▶ Supplied material

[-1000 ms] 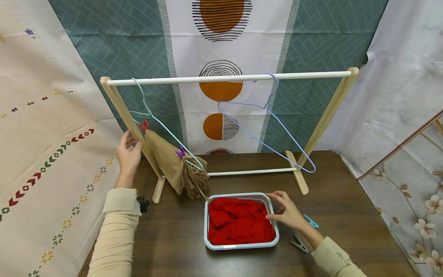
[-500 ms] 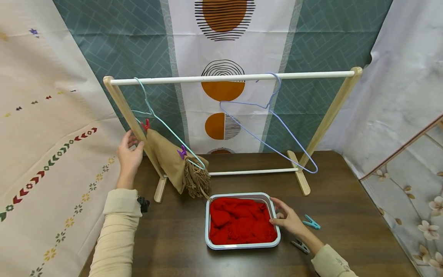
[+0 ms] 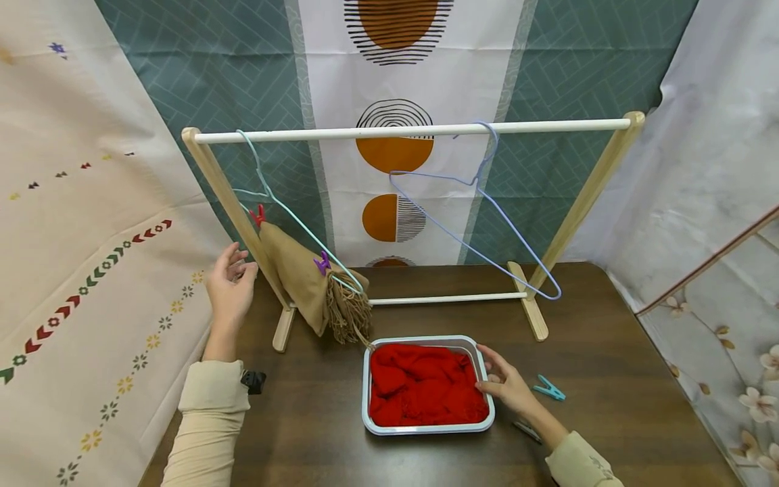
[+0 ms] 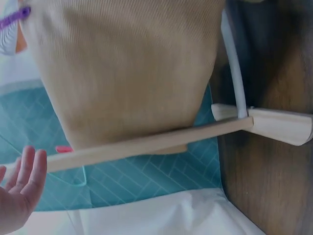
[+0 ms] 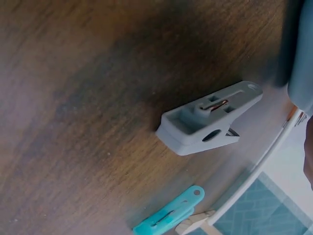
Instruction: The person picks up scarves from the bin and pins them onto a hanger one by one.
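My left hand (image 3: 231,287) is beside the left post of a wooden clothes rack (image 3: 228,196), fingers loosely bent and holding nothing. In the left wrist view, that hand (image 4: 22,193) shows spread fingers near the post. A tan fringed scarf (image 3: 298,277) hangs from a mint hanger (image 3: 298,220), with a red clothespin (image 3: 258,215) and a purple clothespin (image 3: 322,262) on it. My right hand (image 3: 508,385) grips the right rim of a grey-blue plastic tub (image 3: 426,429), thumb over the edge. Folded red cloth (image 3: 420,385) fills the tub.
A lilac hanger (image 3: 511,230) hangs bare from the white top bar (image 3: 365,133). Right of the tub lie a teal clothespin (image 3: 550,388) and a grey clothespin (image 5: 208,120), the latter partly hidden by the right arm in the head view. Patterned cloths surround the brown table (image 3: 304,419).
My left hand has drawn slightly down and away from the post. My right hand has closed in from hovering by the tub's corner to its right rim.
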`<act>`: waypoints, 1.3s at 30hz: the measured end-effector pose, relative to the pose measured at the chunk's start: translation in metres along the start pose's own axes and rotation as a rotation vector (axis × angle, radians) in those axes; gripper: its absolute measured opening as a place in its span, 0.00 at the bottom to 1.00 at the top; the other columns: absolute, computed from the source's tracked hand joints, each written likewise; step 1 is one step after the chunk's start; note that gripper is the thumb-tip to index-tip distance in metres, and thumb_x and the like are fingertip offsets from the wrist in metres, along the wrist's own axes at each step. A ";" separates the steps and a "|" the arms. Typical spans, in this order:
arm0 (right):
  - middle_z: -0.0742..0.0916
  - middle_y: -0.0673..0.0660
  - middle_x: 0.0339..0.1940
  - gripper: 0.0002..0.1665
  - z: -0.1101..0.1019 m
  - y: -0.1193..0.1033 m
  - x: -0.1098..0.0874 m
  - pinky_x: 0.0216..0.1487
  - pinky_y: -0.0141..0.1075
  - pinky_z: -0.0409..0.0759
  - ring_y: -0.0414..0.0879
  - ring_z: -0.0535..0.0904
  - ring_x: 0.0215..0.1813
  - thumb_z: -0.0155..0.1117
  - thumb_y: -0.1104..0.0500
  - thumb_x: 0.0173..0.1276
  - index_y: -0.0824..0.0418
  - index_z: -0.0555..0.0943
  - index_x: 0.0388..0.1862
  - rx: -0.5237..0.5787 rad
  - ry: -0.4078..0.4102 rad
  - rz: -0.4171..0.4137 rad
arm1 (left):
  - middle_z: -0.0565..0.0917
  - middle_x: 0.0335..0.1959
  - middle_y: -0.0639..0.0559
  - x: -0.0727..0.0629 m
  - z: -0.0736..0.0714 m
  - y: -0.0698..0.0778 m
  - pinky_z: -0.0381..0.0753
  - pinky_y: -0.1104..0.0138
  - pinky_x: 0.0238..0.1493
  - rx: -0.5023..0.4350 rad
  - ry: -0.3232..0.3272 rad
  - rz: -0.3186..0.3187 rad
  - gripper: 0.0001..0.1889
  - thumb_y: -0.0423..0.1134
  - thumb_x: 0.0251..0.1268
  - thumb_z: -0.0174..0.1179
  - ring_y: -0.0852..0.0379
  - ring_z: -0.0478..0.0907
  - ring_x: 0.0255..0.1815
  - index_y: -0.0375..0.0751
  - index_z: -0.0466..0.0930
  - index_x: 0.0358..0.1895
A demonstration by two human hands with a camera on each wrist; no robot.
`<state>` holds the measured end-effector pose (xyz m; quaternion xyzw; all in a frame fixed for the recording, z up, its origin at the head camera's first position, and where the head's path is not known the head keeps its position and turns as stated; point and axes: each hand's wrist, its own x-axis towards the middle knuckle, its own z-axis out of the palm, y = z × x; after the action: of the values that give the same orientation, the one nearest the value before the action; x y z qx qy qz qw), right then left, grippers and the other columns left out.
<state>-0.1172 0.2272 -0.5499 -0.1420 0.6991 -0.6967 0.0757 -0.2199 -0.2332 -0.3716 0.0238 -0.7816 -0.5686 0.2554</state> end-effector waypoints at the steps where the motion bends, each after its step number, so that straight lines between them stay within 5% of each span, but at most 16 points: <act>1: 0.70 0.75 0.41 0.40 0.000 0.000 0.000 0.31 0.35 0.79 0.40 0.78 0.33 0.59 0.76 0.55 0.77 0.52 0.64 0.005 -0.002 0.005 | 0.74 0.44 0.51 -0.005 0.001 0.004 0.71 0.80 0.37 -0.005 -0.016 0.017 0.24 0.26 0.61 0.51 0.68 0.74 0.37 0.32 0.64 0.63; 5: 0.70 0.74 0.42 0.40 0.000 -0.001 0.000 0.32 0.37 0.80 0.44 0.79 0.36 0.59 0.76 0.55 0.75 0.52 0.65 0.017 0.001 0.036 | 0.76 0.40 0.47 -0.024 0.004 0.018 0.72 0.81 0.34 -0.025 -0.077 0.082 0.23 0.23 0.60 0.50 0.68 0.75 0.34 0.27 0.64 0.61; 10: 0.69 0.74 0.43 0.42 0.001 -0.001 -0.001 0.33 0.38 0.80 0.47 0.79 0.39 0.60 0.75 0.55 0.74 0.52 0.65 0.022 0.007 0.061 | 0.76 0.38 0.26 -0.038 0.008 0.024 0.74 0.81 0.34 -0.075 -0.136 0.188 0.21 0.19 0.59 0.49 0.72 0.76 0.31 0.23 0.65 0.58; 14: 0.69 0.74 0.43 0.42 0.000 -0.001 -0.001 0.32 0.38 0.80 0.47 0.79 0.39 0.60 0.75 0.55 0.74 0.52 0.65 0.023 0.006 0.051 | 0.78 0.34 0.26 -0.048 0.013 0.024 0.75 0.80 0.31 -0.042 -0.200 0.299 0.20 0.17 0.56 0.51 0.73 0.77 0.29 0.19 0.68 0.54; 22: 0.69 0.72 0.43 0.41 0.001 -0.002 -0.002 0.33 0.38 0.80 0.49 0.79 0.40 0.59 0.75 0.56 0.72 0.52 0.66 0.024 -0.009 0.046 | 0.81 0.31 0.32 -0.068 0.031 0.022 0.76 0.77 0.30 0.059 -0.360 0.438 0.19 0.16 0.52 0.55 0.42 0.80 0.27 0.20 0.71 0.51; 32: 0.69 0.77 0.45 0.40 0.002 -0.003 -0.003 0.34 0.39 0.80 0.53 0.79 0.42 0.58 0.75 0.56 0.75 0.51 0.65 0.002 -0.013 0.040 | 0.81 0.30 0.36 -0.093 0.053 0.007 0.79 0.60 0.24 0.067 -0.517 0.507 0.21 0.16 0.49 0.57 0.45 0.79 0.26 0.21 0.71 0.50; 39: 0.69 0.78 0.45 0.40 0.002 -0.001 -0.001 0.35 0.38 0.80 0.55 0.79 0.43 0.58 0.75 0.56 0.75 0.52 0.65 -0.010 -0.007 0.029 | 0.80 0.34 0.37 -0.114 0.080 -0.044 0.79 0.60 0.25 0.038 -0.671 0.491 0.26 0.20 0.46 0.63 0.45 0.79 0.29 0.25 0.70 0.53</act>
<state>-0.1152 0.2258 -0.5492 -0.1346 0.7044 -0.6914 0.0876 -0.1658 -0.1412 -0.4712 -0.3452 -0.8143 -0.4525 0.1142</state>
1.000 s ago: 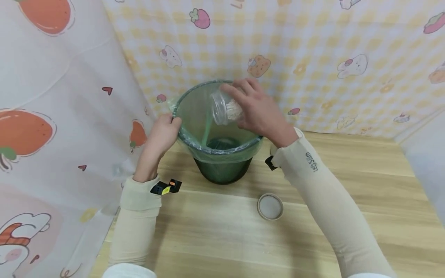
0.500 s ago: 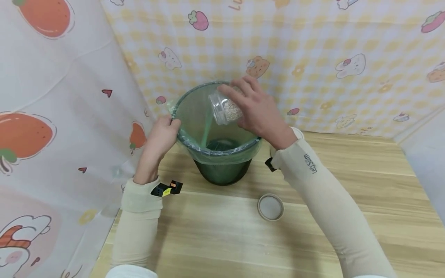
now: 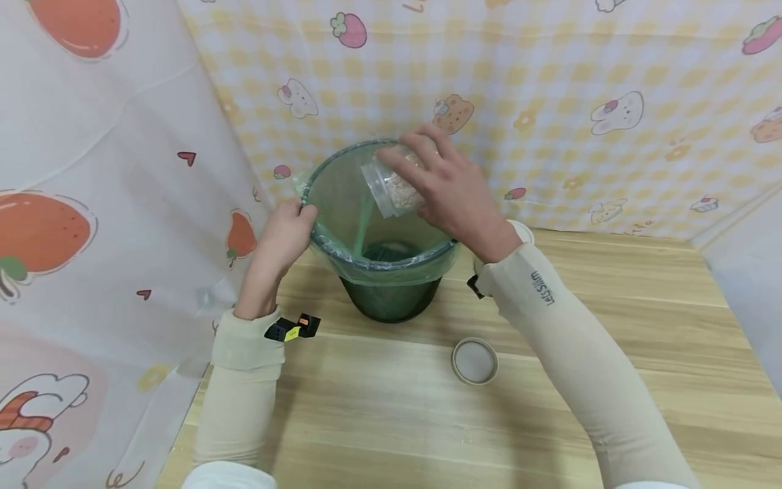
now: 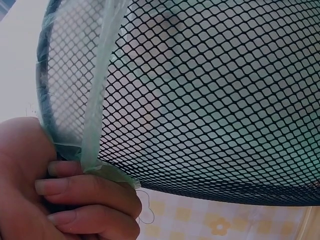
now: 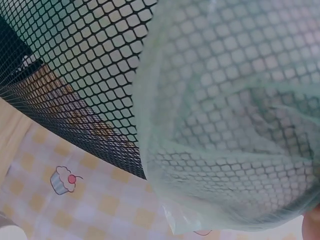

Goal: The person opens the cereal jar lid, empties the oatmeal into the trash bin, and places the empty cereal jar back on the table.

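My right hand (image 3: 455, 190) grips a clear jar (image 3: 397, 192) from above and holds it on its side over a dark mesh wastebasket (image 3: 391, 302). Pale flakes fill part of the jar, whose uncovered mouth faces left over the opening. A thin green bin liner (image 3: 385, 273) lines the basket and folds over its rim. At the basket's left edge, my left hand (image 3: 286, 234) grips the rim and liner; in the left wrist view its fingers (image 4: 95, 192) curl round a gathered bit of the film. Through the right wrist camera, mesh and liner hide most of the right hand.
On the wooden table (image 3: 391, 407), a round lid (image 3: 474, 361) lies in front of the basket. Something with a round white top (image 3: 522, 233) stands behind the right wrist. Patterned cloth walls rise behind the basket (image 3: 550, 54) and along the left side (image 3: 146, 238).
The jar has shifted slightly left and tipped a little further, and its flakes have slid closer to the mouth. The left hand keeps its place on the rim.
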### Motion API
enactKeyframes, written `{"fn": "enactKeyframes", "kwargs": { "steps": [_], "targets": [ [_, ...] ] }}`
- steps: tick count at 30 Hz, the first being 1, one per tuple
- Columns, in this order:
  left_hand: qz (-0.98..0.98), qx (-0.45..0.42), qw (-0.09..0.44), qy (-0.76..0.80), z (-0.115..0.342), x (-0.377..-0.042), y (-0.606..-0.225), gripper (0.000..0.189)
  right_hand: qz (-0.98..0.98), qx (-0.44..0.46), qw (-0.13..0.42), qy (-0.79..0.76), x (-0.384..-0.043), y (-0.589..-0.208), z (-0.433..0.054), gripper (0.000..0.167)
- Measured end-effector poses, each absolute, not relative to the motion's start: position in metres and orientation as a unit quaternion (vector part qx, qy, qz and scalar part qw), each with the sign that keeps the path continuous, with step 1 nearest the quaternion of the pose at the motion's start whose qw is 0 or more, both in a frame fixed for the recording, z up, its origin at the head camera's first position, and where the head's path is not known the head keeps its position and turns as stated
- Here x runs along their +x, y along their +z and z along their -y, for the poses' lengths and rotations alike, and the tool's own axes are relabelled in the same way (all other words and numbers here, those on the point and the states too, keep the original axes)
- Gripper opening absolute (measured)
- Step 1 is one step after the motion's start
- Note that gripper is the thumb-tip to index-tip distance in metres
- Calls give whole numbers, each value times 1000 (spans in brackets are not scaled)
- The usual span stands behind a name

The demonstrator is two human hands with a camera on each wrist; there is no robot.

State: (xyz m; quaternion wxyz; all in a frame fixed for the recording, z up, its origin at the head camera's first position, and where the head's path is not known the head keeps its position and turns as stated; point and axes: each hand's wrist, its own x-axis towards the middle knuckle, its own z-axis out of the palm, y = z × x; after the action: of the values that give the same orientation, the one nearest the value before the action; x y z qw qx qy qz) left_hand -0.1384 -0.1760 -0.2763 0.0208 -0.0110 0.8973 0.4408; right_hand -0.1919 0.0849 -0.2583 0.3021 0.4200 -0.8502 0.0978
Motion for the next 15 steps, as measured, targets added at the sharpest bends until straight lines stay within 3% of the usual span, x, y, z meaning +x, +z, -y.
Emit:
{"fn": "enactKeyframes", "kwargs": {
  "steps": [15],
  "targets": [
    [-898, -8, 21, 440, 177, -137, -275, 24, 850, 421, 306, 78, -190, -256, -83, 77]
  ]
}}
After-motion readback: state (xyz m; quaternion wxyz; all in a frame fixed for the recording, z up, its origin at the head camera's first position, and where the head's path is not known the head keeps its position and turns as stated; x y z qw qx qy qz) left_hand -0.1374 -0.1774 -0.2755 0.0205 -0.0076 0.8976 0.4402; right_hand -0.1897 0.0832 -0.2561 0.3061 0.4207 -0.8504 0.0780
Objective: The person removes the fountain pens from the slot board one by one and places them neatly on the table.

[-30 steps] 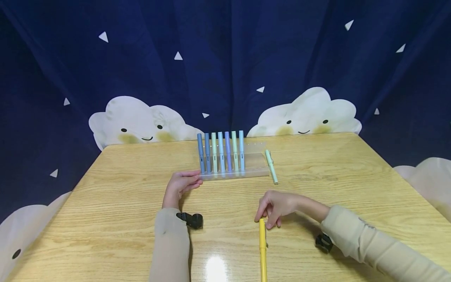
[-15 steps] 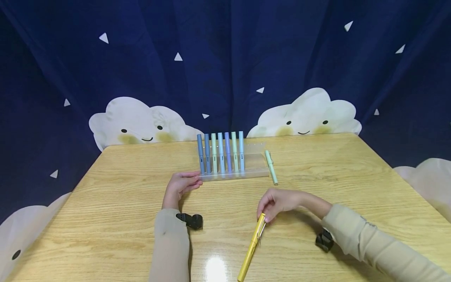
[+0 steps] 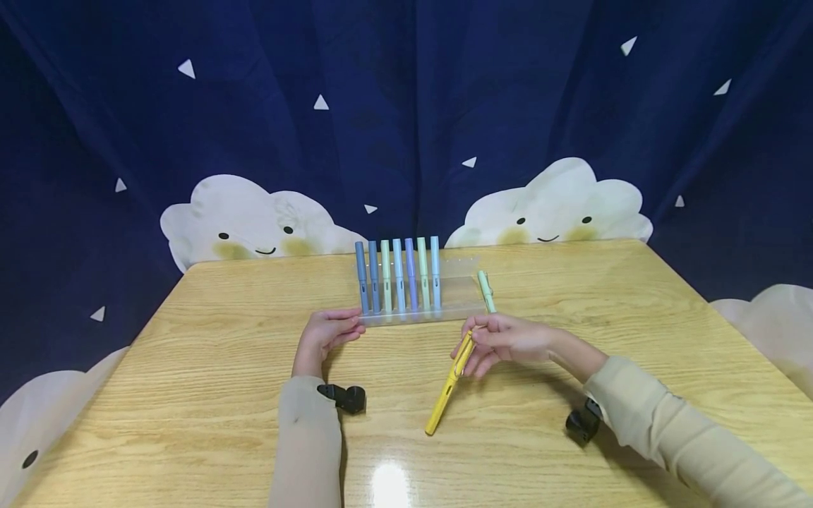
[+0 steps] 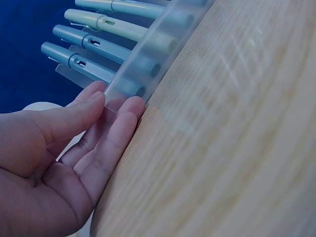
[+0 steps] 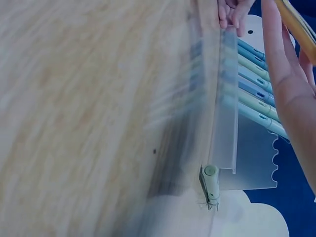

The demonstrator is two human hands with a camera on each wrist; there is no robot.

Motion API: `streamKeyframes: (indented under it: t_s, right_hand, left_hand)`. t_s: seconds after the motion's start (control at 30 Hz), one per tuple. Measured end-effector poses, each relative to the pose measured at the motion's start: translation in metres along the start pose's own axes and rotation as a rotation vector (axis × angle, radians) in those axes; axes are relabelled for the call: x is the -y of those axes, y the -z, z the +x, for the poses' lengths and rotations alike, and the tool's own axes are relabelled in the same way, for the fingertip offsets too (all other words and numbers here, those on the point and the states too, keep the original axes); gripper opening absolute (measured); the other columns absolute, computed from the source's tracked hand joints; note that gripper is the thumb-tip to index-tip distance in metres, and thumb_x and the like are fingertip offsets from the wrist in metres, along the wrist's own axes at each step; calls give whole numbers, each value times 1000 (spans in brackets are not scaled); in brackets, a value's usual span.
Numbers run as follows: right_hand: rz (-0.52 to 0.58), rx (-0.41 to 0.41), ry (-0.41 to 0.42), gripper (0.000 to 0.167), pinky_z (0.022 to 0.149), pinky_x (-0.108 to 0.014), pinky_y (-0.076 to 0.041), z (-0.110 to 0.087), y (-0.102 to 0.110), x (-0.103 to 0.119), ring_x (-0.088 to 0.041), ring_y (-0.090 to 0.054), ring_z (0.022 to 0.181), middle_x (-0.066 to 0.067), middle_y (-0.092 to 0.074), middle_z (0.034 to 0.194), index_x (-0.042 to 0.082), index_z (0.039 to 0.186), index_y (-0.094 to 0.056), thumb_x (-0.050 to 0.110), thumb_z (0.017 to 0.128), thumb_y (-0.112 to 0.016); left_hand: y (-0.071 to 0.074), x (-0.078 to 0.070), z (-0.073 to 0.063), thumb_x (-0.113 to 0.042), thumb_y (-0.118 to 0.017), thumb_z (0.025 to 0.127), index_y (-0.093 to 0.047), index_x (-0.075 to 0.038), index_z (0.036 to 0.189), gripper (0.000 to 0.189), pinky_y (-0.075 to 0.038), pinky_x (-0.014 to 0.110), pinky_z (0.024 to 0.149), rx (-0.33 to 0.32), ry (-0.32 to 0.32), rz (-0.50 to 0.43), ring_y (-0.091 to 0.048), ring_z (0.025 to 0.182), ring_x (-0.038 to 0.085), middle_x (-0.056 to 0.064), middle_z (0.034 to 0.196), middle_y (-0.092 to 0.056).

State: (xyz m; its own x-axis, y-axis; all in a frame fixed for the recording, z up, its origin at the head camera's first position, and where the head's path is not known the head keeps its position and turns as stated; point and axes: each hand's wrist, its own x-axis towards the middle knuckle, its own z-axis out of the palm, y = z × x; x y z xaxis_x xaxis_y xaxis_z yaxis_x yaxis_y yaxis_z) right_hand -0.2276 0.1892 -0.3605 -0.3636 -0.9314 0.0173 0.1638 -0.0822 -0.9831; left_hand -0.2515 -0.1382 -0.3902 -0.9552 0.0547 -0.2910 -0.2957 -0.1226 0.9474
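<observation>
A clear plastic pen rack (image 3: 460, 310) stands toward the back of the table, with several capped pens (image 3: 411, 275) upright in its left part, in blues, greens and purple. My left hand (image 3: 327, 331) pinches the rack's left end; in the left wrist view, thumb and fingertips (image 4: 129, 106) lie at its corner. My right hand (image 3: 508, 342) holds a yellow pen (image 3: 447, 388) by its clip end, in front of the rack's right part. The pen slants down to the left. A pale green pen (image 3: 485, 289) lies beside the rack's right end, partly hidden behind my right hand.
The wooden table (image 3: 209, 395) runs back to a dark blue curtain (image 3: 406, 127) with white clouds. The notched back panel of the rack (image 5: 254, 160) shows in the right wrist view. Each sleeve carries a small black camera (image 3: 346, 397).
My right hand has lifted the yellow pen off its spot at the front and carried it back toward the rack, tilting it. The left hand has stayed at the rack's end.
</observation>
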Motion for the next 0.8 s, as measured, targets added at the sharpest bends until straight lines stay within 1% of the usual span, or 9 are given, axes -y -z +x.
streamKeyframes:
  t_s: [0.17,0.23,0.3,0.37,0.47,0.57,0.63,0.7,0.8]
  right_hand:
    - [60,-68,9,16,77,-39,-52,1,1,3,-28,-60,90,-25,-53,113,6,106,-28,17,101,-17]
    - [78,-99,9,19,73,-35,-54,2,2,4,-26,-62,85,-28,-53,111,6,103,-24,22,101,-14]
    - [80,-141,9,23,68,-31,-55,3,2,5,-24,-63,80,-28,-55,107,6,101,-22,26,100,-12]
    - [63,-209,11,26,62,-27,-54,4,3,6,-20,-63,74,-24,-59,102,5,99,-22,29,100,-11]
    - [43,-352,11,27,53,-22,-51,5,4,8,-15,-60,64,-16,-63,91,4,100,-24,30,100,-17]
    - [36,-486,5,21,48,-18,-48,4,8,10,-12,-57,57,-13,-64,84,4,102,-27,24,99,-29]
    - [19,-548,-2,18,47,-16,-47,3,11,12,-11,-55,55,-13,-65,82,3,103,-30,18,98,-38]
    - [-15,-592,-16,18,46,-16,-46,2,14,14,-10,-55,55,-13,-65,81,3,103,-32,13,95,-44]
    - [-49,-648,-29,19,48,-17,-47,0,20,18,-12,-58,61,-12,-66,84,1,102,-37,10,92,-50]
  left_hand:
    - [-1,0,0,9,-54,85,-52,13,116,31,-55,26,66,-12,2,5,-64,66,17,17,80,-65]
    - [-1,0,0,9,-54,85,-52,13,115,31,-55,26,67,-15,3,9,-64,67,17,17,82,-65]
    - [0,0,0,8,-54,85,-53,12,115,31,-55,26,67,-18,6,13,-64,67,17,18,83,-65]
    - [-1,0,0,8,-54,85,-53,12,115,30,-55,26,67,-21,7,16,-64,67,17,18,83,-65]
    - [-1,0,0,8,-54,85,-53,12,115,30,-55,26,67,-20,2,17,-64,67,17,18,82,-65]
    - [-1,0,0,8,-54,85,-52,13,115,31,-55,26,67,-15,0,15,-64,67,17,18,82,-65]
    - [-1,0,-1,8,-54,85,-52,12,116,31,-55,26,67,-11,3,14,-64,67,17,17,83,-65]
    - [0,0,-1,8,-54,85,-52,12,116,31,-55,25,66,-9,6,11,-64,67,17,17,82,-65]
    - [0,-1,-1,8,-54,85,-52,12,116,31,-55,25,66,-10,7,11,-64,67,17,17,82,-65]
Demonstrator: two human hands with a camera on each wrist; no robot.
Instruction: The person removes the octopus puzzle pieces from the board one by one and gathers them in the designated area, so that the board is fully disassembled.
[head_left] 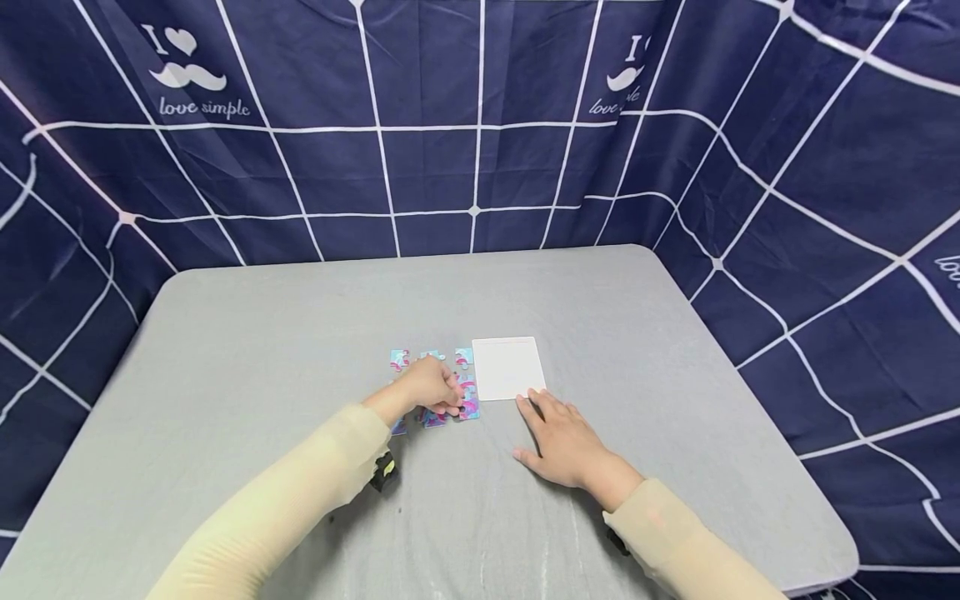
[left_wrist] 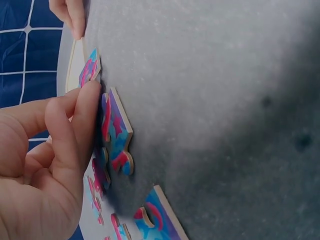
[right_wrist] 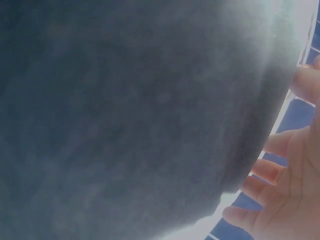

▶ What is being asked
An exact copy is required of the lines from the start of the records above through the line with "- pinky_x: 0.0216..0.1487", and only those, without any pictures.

▶ Your solution
[-1000 ms] 
[-500 ms] 
[+0 ms] 
[+0 ms] 
[+0 ms] 
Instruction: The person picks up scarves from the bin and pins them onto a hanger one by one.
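My left hand (image 3: 231,287) is beside the left post of a wooden clothes rack (image 3: 228,196), fingers loosely bent and holding nothing. In the left wrist view, that hand (image 4: 22,193) shows spread fingers near the post. A tan fringed scarf (image 3: 298,277) hangs from a mint hanger (image 3: 298,220), with a red clothespin (image 3: 258,215) and a purple clothespin (image 3: 322,262) on it. My right hand (image 3: 508,385) grips the right rim of a grey-blue plastic tub (image 3: 426,429), thumb over the edge. Folded red cloth (image 3: 420,385) fills the tub.
A lilac hanger (image 3: 511,230) hangs bare from the white top bar (image 3: 365,133). Right of the tub lie a teal clothespin (image 3: 550,388) and a grey clothespin (image 5: 208,120), the latter partly hidden by the right arm in the head view. Patterned cloths surround the brown table (image 3: 304,419).
My left hand has drawn slightly down and away from the post. My right hand has closed in from hovering by the tub's corner to its right rim.
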`<act>`: waypoints, 1.3s at 30hz: the measured end-effector pose, relative to the pose measured at the chunk's start: translation in metres along the start pose's own axes and rotation as a rotation vector (axis × angle, radians) in those axes; gripper: its absolute measured opening as a place in its span, 0.00 at the bottom to 1.00 at the top; the other columns: absolute, computed from the source's tracked hand joints, each written likewise; step 1 is one step after the chunk's start; note that gripper is the thumb-tip to index-tip distance in metres, and thumb_x and the like are fingertip offsets from the wrist in metres, along the wrist's own axes at each step. A ";" separates the steps and a "|" the arms. Typical spans, in this order:
arm0 (right):
  - middle_z: -0.0742..0.0916
  - middle_y: -0.0673..0.0660
  - middle_x: 0.0339..0.1940
  - gripper: 0.0002..0.1665
  - z: -0.1101..0.1019 m
  - y: -0.1193..0.1033 m
  - x: -0.1098..0.0874 m
  - pinky_x: 0.0216..0.1487

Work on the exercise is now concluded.